(Task goal): What lines of the data hold the string "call"? Copy them all.

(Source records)

---

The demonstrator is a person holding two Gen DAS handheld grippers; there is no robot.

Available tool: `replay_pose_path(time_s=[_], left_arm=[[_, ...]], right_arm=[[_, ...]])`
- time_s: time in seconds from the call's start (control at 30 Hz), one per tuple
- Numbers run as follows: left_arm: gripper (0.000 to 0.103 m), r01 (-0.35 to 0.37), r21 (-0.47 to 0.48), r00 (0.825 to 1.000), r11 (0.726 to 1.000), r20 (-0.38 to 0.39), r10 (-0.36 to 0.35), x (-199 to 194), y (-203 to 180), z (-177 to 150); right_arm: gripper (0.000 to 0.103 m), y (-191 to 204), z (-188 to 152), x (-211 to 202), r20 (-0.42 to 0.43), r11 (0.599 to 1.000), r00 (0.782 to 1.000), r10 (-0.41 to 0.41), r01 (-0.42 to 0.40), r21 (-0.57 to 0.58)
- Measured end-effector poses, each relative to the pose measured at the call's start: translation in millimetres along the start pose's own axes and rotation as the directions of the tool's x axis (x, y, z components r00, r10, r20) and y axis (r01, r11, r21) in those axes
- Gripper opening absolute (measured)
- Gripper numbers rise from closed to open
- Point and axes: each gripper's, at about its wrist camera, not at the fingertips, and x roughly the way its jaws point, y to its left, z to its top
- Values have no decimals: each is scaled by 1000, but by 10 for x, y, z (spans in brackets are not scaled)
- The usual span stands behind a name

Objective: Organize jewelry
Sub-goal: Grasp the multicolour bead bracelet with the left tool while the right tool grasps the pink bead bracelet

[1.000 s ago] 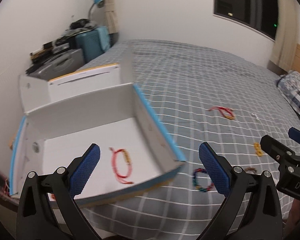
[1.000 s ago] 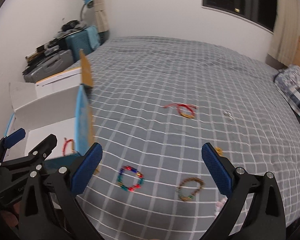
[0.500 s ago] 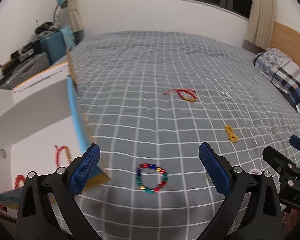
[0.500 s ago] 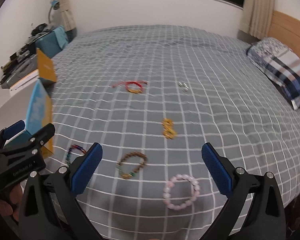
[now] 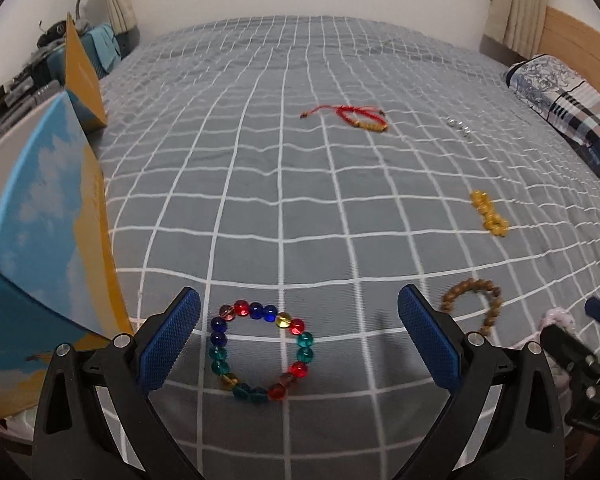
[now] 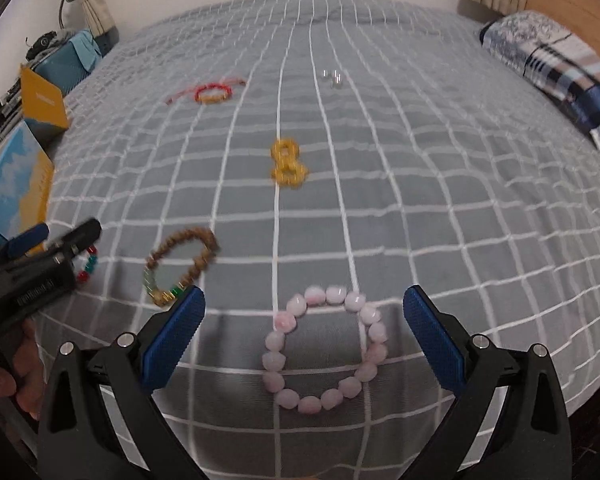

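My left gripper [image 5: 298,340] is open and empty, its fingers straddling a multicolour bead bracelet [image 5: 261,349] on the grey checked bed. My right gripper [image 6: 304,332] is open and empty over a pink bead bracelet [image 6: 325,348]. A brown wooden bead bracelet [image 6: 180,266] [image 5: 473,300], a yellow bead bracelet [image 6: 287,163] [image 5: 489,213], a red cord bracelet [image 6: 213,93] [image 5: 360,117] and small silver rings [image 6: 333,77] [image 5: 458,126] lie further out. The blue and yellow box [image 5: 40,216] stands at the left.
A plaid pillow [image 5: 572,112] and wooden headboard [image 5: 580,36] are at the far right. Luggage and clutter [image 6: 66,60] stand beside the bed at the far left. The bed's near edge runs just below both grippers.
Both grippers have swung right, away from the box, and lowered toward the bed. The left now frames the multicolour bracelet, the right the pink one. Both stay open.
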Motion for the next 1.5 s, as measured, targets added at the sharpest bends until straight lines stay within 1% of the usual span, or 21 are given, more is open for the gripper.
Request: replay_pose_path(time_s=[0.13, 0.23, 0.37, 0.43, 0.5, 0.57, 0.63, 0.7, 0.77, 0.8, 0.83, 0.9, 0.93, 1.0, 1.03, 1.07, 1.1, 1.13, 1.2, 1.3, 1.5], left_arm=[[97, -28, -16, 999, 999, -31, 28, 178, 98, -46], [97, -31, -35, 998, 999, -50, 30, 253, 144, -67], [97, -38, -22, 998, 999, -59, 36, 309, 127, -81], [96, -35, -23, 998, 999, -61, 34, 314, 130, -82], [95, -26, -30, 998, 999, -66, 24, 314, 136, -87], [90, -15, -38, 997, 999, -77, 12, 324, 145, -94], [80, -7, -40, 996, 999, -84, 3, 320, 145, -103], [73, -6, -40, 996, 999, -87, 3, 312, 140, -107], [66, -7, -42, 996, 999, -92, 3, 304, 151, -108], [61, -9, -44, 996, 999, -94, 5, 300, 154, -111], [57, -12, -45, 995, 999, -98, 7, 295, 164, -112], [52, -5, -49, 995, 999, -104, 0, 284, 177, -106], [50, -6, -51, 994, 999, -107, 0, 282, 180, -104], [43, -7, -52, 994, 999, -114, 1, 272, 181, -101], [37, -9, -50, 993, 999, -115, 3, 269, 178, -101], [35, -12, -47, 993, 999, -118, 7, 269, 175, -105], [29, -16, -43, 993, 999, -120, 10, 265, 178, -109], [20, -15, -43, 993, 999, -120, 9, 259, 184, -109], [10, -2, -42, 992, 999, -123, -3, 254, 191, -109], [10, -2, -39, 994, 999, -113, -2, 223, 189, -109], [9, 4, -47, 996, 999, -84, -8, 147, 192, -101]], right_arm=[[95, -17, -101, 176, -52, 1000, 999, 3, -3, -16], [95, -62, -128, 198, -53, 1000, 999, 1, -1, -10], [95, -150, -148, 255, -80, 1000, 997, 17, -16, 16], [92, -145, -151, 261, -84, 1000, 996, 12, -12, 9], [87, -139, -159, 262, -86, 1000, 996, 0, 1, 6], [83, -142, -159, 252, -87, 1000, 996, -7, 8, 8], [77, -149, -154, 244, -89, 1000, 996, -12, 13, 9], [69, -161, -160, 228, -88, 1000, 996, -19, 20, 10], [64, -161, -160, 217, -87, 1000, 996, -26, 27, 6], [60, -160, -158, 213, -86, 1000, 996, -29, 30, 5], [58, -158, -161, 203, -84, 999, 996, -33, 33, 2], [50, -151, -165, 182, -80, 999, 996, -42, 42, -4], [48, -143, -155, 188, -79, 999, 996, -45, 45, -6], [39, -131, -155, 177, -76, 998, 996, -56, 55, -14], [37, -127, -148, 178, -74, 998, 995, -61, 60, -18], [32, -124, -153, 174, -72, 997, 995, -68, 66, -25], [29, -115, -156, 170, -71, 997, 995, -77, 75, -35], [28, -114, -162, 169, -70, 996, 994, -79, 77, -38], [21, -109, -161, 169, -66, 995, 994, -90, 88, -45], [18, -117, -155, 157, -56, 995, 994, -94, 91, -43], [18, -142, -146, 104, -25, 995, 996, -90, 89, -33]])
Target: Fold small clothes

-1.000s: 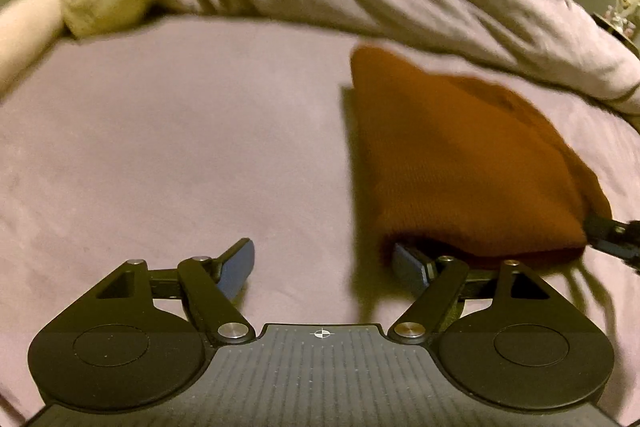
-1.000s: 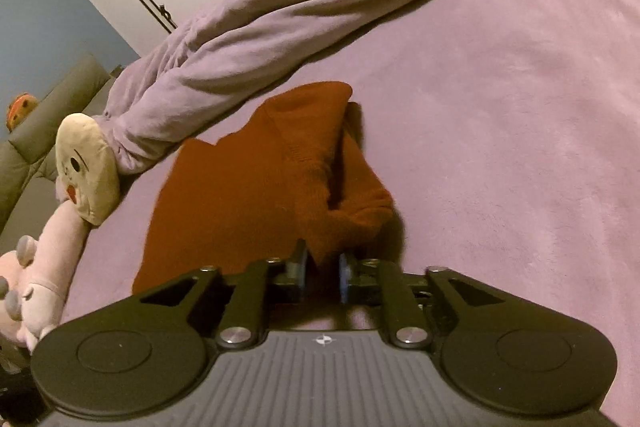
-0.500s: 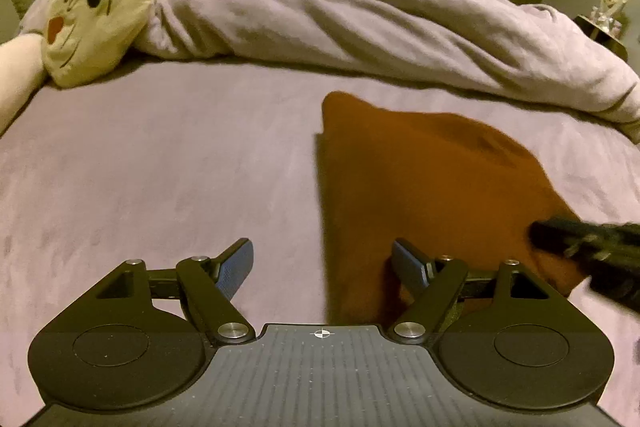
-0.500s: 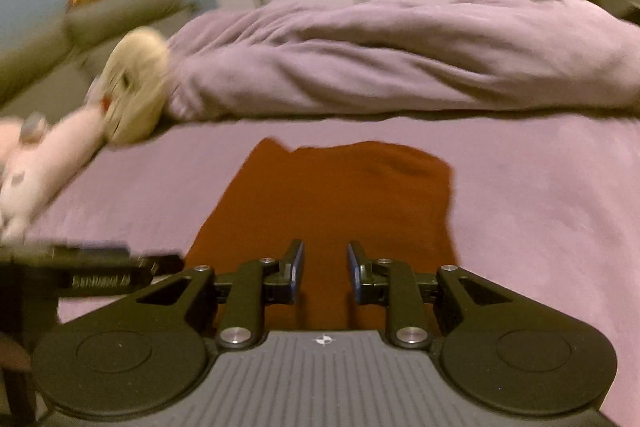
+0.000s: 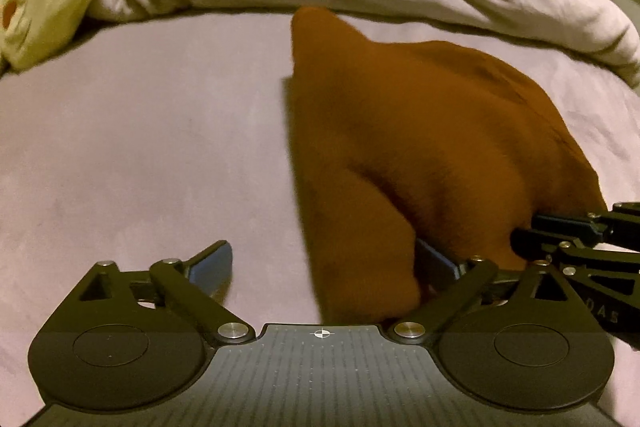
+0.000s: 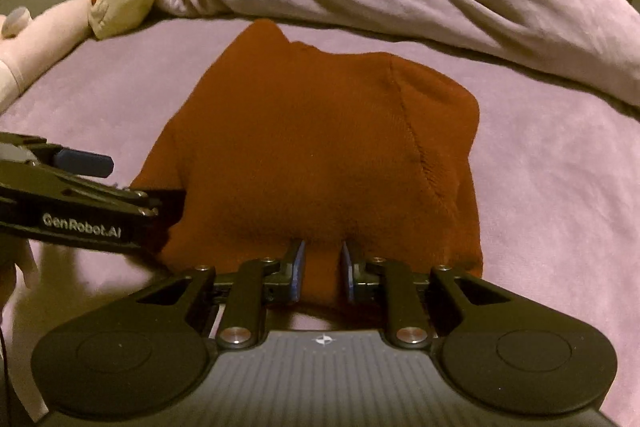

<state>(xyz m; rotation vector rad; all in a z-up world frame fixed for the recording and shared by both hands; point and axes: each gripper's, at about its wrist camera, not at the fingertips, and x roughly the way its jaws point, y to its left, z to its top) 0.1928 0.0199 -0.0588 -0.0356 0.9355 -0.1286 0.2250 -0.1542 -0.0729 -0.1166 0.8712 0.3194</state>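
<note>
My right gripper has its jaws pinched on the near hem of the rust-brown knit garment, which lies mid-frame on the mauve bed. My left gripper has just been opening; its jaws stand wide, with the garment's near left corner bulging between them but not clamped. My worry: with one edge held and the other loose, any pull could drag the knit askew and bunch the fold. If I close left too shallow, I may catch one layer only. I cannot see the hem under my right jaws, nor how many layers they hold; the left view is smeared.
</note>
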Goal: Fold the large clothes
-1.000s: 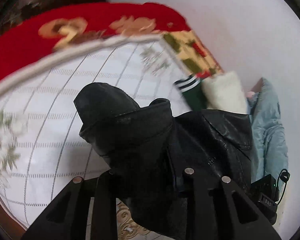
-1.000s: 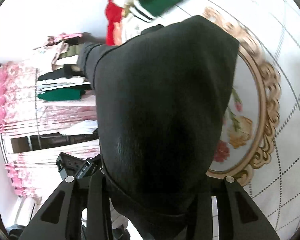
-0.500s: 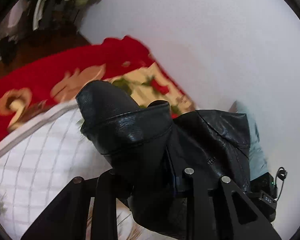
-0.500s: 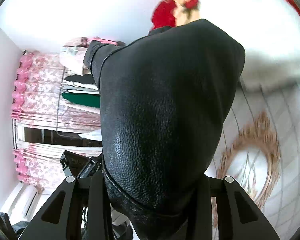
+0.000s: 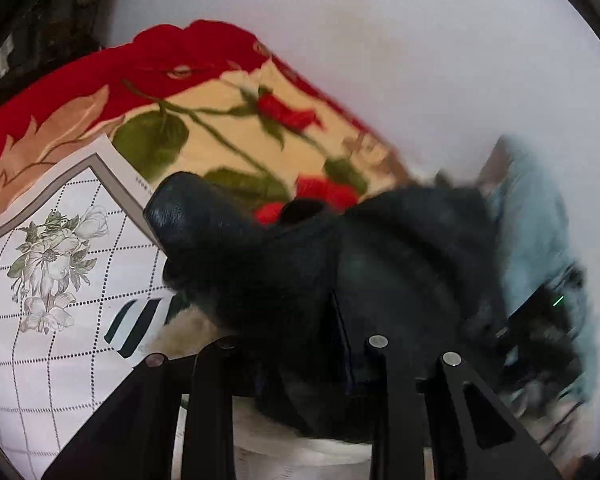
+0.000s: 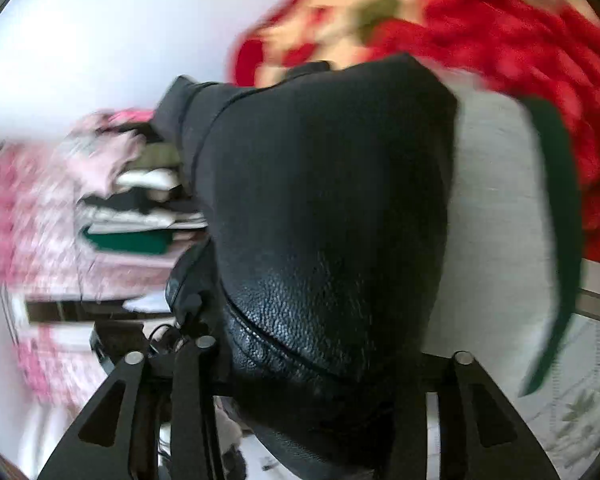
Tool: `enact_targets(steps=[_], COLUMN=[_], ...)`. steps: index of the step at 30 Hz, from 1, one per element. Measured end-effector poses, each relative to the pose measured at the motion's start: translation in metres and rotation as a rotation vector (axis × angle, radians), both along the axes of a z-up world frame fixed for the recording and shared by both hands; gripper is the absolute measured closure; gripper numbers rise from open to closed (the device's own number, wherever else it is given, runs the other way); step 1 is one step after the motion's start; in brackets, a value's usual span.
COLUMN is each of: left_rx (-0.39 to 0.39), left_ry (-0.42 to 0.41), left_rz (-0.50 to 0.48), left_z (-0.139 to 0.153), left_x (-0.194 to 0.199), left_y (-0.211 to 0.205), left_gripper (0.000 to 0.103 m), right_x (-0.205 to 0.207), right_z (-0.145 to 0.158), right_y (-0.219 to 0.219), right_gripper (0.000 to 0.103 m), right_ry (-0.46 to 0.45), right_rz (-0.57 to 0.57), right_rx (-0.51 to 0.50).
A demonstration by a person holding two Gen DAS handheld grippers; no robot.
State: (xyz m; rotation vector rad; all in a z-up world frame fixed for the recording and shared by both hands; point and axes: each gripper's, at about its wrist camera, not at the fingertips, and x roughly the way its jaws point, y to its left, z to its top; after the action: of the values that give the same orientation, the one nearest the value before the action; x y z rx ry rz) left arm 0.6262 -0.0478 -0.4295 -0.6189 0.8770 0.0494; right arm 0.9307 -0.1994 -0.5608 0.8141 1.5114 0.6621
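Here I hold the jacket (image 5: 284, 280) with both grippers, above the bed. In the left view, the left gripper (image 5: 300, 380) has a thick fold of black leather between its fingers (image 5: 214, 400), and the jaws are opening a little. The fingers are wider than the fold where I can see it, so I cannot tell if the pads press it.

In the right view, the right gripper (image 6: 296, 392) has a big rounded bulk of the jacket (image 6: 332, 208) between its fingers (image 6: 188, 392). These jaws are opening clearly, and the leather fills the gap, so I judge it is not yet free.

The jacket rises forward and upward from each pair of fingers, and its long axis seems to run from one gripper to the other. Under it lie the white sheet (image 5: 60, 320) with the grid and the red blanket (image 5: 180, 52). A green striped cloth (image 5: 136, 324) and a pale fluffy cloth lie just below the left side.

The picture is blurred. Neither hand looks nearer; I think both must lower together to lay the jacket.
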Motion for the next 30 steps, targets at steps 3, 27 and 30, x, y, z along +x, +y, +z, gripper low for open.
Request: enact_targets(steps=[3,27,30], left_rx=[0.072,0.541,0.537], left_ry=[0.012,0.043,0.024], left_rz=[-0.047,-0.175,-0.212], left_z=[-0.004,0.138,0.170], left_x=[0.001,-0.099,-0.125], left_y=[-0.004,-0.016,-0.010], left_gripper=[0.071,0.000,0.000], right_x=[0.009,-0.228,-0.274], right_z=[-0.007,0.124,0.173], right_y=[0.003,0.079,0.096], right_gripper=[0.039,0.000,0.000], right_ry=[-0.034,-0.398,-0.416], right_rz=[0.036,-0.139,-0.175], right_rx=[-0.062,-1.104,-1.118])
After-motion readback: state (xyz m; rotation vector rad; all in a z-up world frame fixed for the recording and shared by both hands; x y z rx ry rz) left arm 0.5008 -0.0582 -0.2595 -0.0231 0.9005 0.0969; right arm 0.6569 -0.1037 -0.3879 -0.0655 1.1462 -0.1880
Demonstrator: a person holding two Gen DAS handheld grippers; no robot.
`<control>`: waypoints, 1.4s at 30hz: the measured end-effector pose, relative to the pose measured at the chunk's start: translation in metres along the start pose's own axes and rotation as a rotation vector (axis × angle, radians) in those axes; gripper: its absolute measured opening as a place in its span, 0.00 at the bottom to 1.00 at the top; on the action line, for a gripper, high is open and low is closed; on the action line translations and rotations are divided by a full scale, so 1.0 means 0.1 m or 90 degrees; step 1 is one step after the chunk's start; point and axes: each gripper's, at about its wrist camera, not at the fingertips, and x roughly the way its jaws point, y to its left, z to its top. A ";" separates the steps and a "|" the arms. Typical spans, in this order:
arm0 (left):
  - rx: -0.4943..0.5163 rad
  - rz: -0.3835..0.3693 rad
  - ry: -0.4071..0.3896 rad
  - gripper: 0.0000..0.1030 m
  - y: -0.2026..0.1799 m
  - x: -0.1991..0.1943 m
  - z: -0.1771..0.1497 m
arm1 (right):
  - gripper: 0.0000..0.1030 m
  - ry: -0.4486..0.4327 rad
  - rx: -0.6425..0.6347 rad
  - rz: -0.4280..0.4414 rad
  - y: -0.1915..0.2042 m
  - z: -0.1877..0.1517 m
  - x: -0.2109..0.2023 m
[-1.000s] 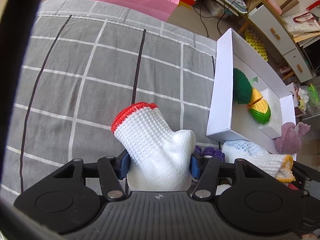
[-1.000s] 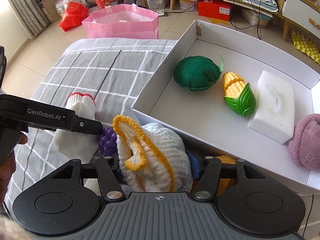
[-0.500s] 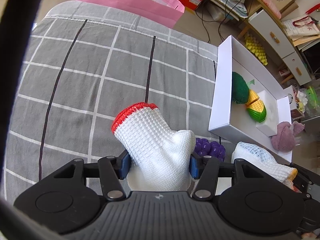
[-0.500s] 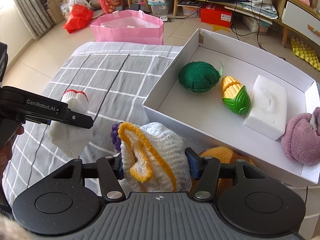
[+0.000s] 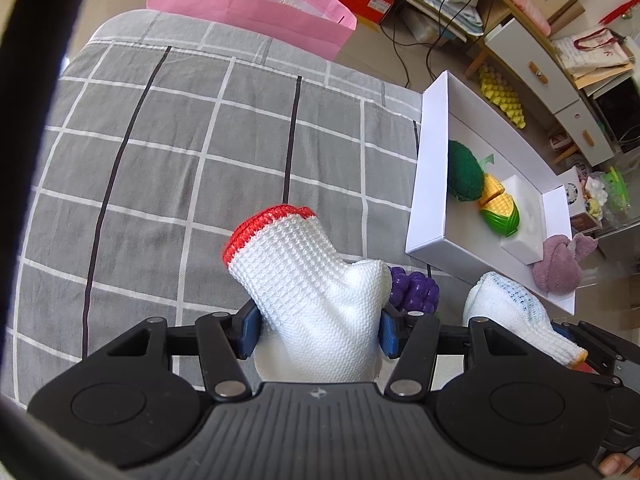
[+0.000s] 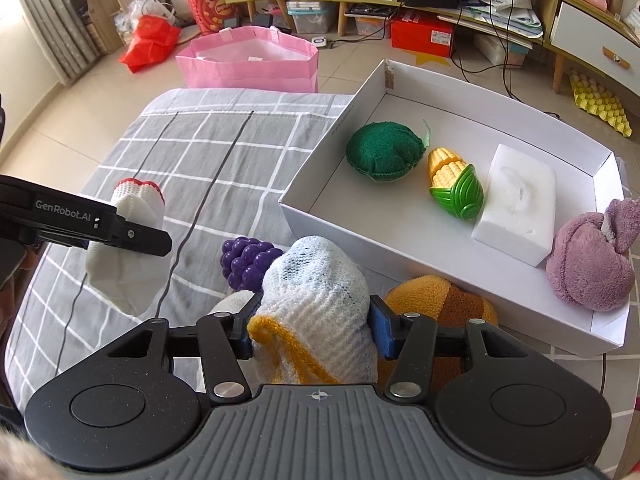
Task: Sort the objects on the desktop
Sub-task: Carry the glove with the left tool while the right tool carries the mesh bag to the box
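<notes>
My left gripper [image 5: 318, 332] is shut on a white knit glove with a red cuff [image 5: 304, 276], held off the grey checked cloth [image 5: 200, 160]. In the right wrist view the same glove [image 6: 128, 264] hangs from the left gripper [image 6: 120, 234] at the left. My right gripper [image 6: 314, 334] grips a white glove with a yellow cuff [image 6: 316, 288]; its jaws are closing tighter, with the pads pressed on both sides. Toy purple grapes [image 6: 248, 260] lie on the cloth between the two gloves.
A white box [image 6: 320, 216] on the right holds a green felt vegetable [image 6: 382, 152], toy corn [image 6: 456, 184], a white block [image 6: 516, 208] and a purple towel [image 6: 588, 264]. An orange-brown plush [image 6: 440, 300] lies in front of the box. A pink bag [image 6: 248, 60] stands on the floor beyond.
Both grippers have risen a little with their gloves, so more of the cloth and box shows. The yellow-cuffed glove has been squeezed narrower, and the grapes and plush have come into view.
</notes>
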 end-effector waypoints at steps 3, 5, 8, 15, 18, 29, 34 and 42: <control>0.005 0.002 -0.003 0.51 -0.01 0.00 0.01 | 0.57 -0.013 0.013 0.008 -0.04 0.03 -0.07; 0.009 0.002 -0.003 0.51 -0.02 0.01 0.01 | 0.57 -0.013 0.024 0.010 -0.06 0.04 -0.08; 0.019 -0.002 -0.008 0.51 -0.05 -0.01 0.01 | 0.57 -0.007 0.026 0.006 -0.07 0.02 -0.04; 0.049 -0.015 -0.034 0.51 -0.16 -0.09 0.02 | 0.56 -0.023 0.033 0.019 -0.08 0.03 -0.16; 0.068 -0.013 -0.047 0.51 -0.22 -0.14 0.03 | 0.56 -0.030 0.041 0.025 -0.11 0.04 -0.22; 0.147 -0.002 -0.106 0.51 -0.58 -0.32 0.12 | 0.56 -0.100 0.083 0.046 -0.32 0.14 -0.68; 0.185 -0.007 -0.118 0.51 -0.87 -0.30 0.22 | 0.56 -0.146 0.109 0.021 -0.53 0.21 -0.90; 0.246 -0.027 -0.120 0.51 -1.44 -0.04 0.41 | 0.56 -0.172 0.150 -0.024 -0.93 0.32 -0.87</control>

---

(Exercise solution):
- time_s: time in seconds from the call's start (control at 30 Hz), one per tuple
- Measured end-effector poses, each relative to the pose measured at the call's start: translation in millimetres along the start pose's own axes and rotation as the directions of the tool's x axis (x, y, z components r00, r10, r20) and y axis (r01, r11, r21) in those axes

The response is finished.